After Graham Ward’s rather disappointing presentation on ‘Hegel and the Messianic’ (I am a great fan of Ward’s writings and was expecting more), I asked a rather provocative question. In the context of the supposed remit of the conference as a ‘re-hellenization’ of reason and a new engagement between philosophy and theology, in what measure had anything really changed for Radical Orthodoxy with regard to its methodology? Despite Ward’s claims to be offering an ‘immanent critique’ of Hegel (i.e. demonstrating the internal contradictions of Hegel’s theology and logic), all that was audible to these ears was an externalist critique of Hegel from a Radical Orthodoxy standpoint; ‘the problem with Hegel is...’; ‘what Hegel needed to do was this…’. Underlying this approach, of course, is a stultified and patronising relationship between theology and philosophy which, to be fair to Ward, is not as obviously apparent in his written work. The answer to my question was defensive – simply the reiteration of the claim that the critique was ‘immanent’ rather than externalist, with some rhetoric about the fact that Radical Orthodoxy was simply a ‘shared sensibility’ rather than a ‘movement’.

 

This, while understandable in the context (my question was itself wholly rhetorical), was, it seems to me, a missed opportunity to say something more significant about the much vaunted ‘re-hellenization’ of reason and the philosophical (as well as theological) status of the concept of ‘transcendence’. For all the bravado of the conference, as well as the genuine excitement and energy, there was a feeling amongst a considerable number of delegates that this question of the fundamental relationship between philosophy and theology had not been addressed adequately. Part of the problem stemmed from their simply being far too many papers and not enough time for discussion. This marginalisation of discussion in favour of presentation sits uneasily with the continual referencing of Plato and Platonism. ‘Participation’ may be an ontological category in Plato’s dialogues but it is also tied to the process of elenchus (refutation) and irreducible dialogue which grounds the Platonic vision of philosophia.

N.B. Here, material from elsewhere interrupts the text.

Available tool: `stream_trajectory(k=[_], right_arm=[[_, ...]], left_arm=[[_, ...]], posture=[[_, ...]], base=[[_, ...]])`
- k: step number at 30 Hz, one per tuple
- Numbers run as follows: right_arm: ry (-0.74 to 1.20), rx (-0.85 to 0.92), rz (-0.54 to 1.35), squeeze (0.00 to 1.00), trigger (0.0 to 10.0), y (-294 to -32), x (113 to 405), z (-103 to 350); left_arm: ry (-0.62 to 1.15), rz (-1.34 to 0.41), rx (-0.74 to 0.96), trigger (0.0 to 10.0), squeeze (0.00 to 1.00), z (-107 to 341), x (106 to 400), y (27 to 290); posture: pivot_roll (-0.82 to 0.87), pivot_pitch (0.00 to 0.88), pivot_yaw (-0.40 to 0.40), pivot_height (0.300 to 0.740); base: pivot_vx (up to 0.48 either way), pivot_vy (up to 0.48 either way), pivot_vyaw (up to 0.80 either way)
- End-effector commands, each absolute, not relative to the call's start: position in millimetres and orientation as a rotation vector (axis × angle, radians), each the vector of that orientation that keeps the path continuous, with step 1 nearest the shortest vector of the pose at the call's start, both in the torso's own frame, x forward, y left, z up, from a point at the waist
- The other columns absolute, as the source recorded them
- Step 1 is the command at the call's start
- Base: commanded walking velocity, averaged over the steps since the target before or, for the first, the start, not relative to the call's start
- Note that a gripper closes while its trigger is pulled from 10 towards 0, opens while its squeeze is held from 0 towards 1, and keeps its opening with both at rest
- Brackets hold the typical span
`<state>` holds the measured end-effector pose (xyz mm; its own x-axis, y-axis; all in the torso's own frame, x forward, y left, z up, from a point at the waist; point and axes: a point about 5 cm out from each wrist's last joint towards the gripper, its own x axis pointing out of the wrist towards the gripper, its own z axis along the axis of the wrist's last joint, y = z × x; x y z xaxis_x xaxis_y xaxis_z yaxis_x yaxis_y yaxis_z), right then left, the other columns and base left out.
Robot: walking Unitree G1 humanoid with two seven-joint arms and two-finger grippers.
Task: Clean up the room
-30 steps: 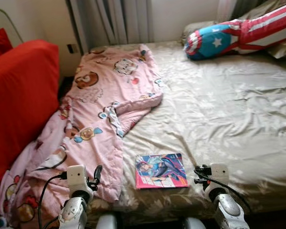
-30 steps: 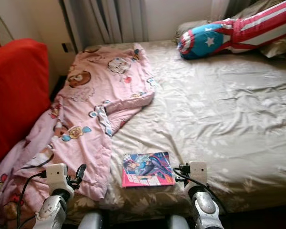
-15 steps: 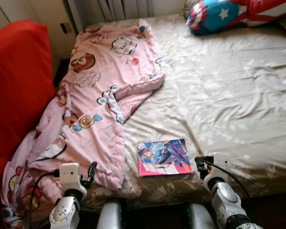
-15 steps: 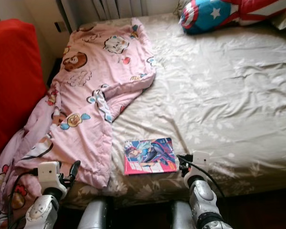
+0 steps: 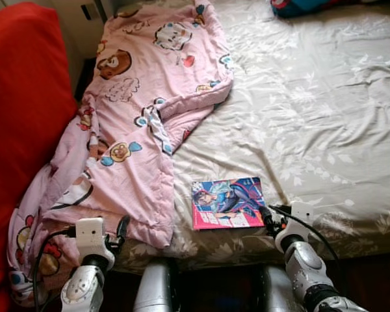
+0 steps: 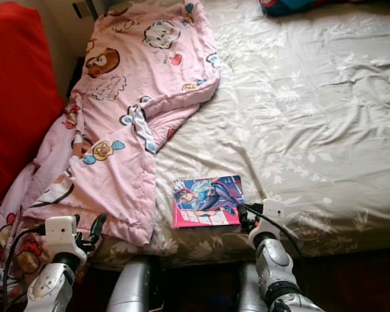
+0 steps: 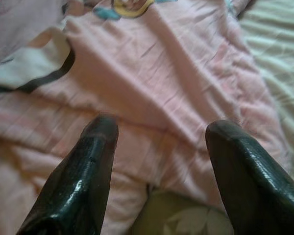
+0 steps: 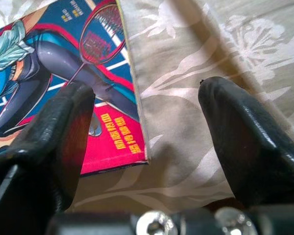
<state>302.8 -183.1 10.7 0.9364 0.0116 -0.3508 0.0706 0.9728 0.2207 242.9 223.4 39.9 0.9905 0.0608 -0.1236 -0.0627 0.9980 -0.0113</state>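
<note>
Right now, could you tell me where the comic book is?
The comic book lies near the bed's front edge, between the pink blanket and the right gripper.

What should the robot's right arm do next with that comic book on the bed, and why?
Probably ease the right gripper forward and shut it on the comic book. Its open fingers already straddle the book's near corner, and the book lies flat by the edge of the bed.

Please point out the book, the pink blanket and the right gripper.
book [image 5: 227, 203], left eye view, middle of cover
pink blanket [image 5: 140, 123], left eye view, flat middle part
right gripper [image 8: 152, 147], right wrist view, between fingertips
</note>
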Motion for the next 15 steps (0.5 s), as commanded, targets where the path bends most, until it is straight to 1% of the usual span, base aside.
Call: stream_trajectory(k=[1, 14, 15], right_arm=[[0.394, 0.248, -0.022, 0.00, 10.0, -179, 298, 4], [0.340, 0.301, 0.016, 0.00, 10.0, -179, 306, 14], [0.340, 0.338, 0.020, 0.00, 10.0, -178, 305, 13]], left_arm=[[0.160, 0.084, -0.020, 10.0, 0.00, 35, 232, 228], [0.176, 0.094, -0.009, 10.0, 0.00, 40, 219, 231], [0.184, 0.099, -0.007, 10.0, 0.00, 40, 215, 232]], posture=[[0.12, 0.308, 0.136, 0.621], [0.16, 0.343, 0.148, 0.621], [0.17, 0.355, 0.154, 0.621]], base=[[0.000, 0.000, 0.00], [0.000, 0.000, 0.00], [0.000, 0.000, 0.00]])
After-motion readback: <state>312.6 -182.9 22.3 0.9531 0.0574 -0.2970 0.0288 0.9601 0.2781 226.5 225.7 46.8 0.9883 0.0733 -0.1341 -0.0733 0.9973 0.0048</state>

Without this dialogical element constituting the space of theoretical speculation and consideration, there is always a danger that what passes for philosophy may simply be mere eristic, or sophistry. The relationship between theology and dialogue may not be so straightforward, but if a new engagement between philosophy and theology is to be an authentic event rather than a simulacrum, then such methodological issues need to be addressed.

 

Nonetheless, after such an extraordinary event in Rome, my final word should be positive. ‘The Grandeur of Reason: Religion, Tradition and Universalism’ as a conference has set a new and provocative standard for contemporary thinking and practice. There is no doubt that Radical Orthodoxy is redefining the parameters of philosophical and social and political thought. It would seem to be a matter of ignoring this contemporary Platonic-Christian ‘shared sensibility’ at your own theologico-metaphysical peril.    

 

 

 

 



NOTES

 

[1] Given this is an Irish-based philosophy journal, it seems appropriate to comment on the significant number of presentations from Irish philosophers and theologians – O’Regan, Mc Donnell, Mullarkey, O’Murchadha, O’Reilly, Ryan, Irwin. The absence of a discourse in the Irish context to articulate the same metaphysical and political problematics evinced by Radical Orthodoxy is, in many respects, a tragic reality. The reasons for such an absence, both at civic level but also at university level, would be interesting to investigate. Perhaps the various presentations here (and other related thinkers working in an Irish context) are the first stirrings of a more complementary approach in Ireland?

 

[2] In my analysis of Agamben’s Italian text, I would like to acknowledge Adam Kotsko’s excellent work of translation and interpretation, which I have found very helpful in my reading. Cf  http://itself.wordpress.com/

 

 

 

 

 

 

 

Copyright © 2008 Minerva

 

 

All rights are reserved, but fair and good faith use with full attribution may be made of this work for educational or scholarly purposes.

 

 

Dr. Jones Irwin is a Lecturer in Philosophy at St Patrick's College, Dublin City University, Ireland.